A queda do avião F-35B Lightning II dos EUA, perto da Estação Aérea dos Fuzileiros Navais (MCAS), na Carolina do Sul, em 28 de setembro do ano passado, foi causada por um tubo de combustível defeituoso, de acordo com um relatório divulgado pelo Government Accountability Office (GAO) dos EUA.

“Uma investigação determinou que um defeito de fabricação fez com que um tubo de combustível do motor se rompesse durante o voo, resultando em uma perda de energia para o motor”, disse o relatório.

O programa suspendeu toda a frota do F-35 para inspecionar todos os seus motores após o acidente. O escritório do programa informou que identificou 117 aeronaves com o mesmo tipo de tubo de combustível que teve que ser substituído.

“Segundo os oficiais do programa, o aterramento geralmente não impacta a entrega da aeronave, já que a contratada forneceu tubos de combustível de substituição que foram instalados na maioria das aeronaves afetadas até o final de 2018”, acrescentou o relatório do GAO.

O F-35B é a variante de decolagem curta e pouso vertical (STOVL) do F-35 Lightning II, que é considerado o programa de armas mais caro da história militar americana.

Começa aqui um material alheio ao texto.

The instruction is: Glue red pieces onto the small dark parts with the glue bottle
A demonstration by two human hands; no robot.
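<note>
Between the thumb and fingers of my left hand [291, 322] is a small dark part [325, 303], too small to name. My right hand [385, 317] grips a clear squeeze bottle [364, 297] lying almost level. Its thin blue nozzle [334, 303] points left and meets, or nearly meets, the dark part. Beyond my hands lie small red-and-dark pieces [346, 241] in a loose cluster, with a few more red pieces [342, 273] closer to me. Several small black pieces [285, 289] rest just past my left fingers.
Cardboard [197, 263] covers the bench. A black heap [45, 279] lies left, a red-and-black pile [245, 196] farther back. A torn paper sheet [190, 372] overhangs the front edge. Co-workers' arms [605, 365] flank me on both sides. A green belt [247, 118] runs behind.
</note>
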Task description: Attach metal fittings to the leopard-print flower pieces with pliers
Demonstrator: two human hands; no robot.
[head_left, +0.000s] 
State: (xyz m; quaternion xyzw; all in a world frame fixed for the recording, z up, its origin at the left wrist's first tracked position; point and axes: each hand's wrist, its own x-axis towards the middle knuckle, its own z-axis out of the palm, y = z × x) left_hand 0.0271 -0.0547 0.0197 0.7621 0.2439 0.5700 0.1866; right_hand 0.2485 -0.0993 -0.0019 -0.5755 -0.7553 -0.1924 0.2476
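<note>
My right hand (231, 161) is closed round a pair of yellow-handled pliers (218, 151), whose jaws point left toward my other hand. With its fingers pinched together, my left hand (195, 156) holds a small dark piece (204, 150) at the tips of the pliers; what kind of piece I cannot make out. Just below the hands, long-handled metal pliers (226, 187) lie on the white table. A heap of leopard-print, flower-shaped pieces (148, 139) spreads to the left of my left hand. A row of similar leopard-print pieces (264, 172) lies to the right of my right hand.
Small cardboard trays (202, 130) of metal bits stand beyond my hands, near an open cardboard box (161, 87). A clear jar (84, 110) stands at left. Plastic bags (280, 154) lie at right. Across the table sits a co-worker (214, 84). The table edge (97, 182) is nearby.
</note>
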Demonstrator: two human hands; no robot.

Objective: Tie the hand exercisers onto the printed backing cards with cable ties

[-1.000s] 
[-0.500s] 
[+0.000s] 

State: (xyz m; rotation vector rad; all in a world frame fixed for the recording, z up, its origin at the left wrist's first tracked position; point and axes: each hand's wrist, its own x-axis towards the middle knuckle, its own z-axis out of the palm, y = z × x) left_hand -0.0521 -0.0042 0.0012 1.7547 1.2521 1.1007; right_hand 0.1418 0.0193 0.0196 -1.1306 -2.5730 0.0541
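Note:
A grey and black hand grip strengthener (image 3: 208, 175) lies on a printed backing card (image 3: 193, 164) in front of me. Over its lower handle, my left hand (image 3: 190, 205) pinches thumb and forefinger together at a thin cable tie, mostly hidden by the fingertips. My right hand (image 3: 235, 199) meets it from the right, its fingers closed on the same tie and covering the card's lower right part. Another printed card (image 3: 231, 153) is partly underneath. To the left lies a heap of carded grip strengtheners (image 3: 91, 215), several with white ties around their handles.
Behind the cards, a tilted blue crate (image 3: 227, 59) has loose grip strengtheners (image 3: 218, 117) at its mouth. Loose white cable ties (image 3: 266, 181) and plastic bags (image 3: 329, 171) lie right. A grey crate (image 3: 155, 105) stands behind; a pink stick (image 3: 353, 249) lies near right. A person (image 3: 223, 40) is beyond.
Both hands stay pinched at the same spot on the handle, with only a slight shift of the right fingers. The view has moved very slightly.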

Embora o jato F-35 tenha experimentado pequenos contratempos anteriormente, o acidente de 28 de setembro foi a primeira vez que uma aeronave do tipo caiu. O piloto ejetou com segurança antes do acidente. Em abril do ano passado, um F-35B do USMC foi forçado a fazer um pouso de emergência em Cherry Point, na Carolina do Norte, depois que a aeronave começou a vazar combustível.

No mês passado, um caça furtivo F-35A Lightning II da Força de Autodefesa Aérea Japonesa (JASDF) desapareceu do radar e caiu no Oceano Pacífico. Este foi o segundo acidente da frota global do F-35. Mesmo que alguns detritos do jato acidentado tenham sido recuperados, o piloto e a fuselagem ainda não foram recuperados.